Confrontado com a ilegalidade do que exigia, o senhorio respondeu ao suposto interessado: “Há pessoas que não pagam as rendas, então o que está a ser feito é: as pessoas pedem um empréstimo, pagam a renda toda e ficam a pagar o empréstimo como bem entenderem.”
O anúncio em causa deixou de estar disponível, mas os casos multiplicam-se. O Polígrafo foi à procura de apartamentos com condições que escapam à lei. Proteger os proprietários é prioridade; fugir à lei é o mal menor. Num dos anúncios, um T2 na cooperativa dos Arquitetos, no Porto, a entrada totalizava 25.200 euros. Mais uma caução, 27.300 euros.
Outro arrendamento, desta vez em Vila Nova de Gaia, pede uma renda mensal de dois mil euros para um apartamento de tipologia T1. Condições de arrendamento para inquilino sem fiador: 12 rendas mais 1 caução. Valor total de entrada: 26 mil euros. Afinal, o que leva um proprietário, ou até um consultor, a contornar a legislação desta forma? É a lei que não é clara o suficiente? Ou as consequências que quase não existem?
Quanto é obrigatório por lei pagar ao senhorio?
Artigo 1.076º (Antecipação de rendas) do Código Civil: o pagamento da renda pode ser antecipado, havendo acordo escrito, por período não superior a dois meses. As partes podem caucionar, por qualquer das formas legalmente previstas, o cumprimento das obrigações respetivas, até ao valor correspondente a duas rendas.
Conhecido o método de arrendamento, porém, as rendas a pagar ao senhorio no momento da celebração do contrato podem dobrar: o Polígrafo falou com José Raimundo, associado sénior da Abreu Advogados e especialista em Direito Imobiliário, que admite não conhecer consequências práticas para os proprietários que cometam ilegalidades deste tipo. Mas primeiro: quantas rendas é que o legislador permite, afinal, cumular?

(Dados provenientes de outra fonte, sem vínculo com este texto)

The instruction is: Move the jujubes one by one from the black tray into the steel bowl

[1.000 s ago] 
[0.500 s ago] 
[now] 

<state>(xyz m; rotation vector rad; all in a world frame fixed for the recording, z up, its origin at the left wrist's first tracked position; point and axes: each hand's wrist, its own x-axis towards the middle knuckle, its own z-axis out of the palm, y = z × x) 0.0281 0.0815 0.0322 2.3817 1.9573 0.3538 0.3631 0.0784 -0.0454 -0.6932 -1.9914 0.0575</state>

“De acordo com o que está agora em vigor, há aqui de facto uma limitação no que diz respeito ao pagamento da renda antecipada, que passou de três meses para dois. Em termos práticos, com a celebração do contrato, e atendendo à regra supletiva que temos na lei – com a celebração do contrato nós pagamos a renda desse mês e a do mês seguinte, que se vence antecipadamente – teremos sempre que pagar duas rendas”, explica José Raimundo.
Além desses dois pagamentos, quantos é que nos podem ser exigidos? Antes de mais, é necessário haver “acordo entre as partes”. Sem ele, nada feito. Depois disso, “a lei vem limitar a dois meses, ou seja, em termos práticos, num contrato celebrado com início em janeiro, posso exigir a renda vencida de janeiro, a que se vence antecipadamente em fevereiro, na data de celebração do contrato, e, a essas, posso fazer acrescer mais duas, ou seja, de março e abril: quatro meses de renda”. Qualquer antecipação de renda feita além deste limite “é claramente ilegal”, a lei é imperativa, considera o especialista.
Quais são as consequências práticas para quem não cumpre esta lei?
“Consequências práticas não conheço nem nunca vi nenhumas”, confessa o advogado. “Há violação de uma norma, mas essa violação decorre de um acordo entre as partes e, portanto, nenhuma das duas vai invocar essa situação. Ou seja, acaba por não ter consequências”.
“No contrato de arrendamento, por norma, a participação que é feita obrigatoriamente é à Autoridade Tributária e, por regra, a preocupação da AT é apenas e só cobrar o Imposto de Selo que incide sobre o valor da renda acordado. Portanto, não vai aferir esse tipo de situações”, conclui o advogado especialista em Direito Imobiliário.